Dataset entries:
━━━━

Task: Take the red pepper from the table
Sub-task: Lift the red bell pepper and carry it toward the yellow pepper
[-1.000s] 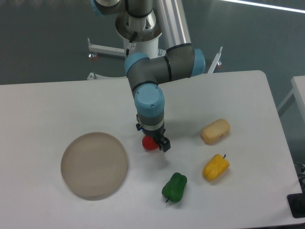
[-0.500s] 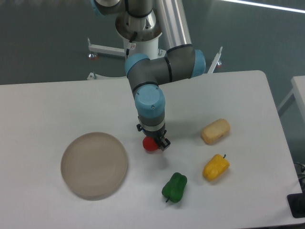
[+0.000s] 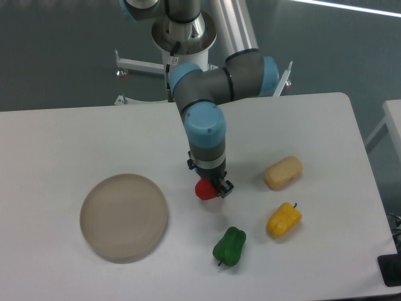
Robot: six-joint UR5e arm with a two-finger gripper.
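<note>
The red pepper [image 3: 203,189] is small and glossy. It sits between the fingers of my gripper [image 3: 212,188], which points straight down and is shut on it. Only the pepper's left side shows; the rest is hidden behind the fingers. The pepper hangs a little above the white table [image 3: 81,138], near its middle, with a faint shadow beneath it.
A round beige plate [image 3: 124,217] lies at the front left. A green pepper [image 3: 229,246] lies just in front of the gripper. A yellow pepper [image 3: 284,220] and a pale bread-like lump [image 3: 283,172] lie to the right.
The gripper has moved a little to the right and up, and the red pepper has gone with it. The other objects have not moved.
</note>
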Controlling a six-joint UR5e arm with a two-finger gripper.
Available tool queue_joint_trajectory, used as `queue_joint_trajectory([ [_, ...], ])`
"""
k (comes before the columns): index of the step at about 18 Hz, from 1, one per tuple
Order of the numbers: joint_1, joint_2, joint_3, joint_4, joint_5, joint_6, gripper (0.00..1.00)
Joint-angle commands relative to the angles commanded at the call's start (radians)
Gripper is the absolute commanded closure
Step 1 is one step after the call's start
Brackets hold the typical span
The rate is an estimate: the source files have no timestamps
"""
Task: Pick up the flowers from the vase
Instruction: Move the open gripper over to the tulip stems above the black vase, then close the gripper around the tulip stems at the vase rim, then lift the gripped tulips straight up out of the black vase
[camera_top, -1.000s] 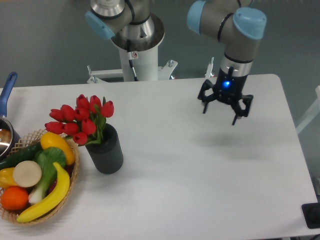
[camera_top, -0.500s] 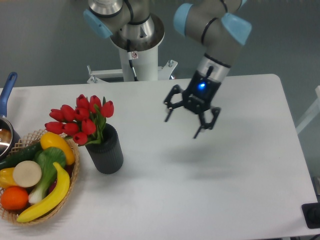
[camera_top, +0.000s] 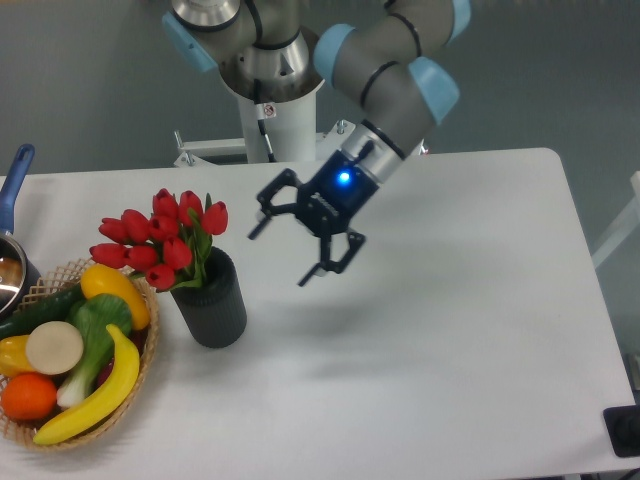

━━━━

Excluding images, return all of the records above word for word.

▸ **Solved problem**
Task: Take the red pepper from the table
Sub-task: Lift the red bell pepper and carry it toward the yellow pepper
[-1.000s] 
[-0.500s] 
[+0.000s] 
Robot: six-joint UR5e arm with a two-finger gripper.
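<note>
The red pepper [image 3: 203,189] is small and glossy. It sits between the fingers of my gripper [image 3: 212,188], which points straight down and is shut on it. Only the pepper's left side shows; the rest is hidden behind the fingers. The pepper hangs a little above the white table [image 3: 81,138], near its middle, with a faint shadow beneath it.
A round beige plate [image 3: 124,217] lies at the front left. A green pepper [image 3: 229,246] lies just in front of the gripper. A yellow pepper [image 3: 284,220] and a pale bread-like lump [image 3: 283,172] lie to the right.
The gripper has moved a little to the right and up, and the red pepper has gone with it. The other objects have not moved.
</note>
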Controlling a six-joint UR5e arm with a two-finger gripper.
Available tool queue_joint_trajectory, used as `queue_joint_trajectory([ [_, ...], ])`
"""
k (comes before the columns): index of the step at about 18 Hz, from 1, one per tuple
Order of the numbers: joint_1, joint_2, joint_3, joint_4, joint_5, joint_6, gripper (0.00..1.00)
Joint-angle commands relative to the angles commanded at the call's start (radians)
Gripper is the absolute commanded closure
Step 1 is one step after the call's start
Brackets hold the typical span
The rate is an estimate: the source files have no timestamps
"""
Task: Pick up the flowers from the vase
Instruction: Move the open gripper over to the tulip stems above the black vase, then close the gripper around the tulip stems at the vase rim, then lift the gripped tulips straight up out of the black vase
[camera_top, -1.000s] 
[camera_top, -0.500s] 
[camera_top, +0.000s] 

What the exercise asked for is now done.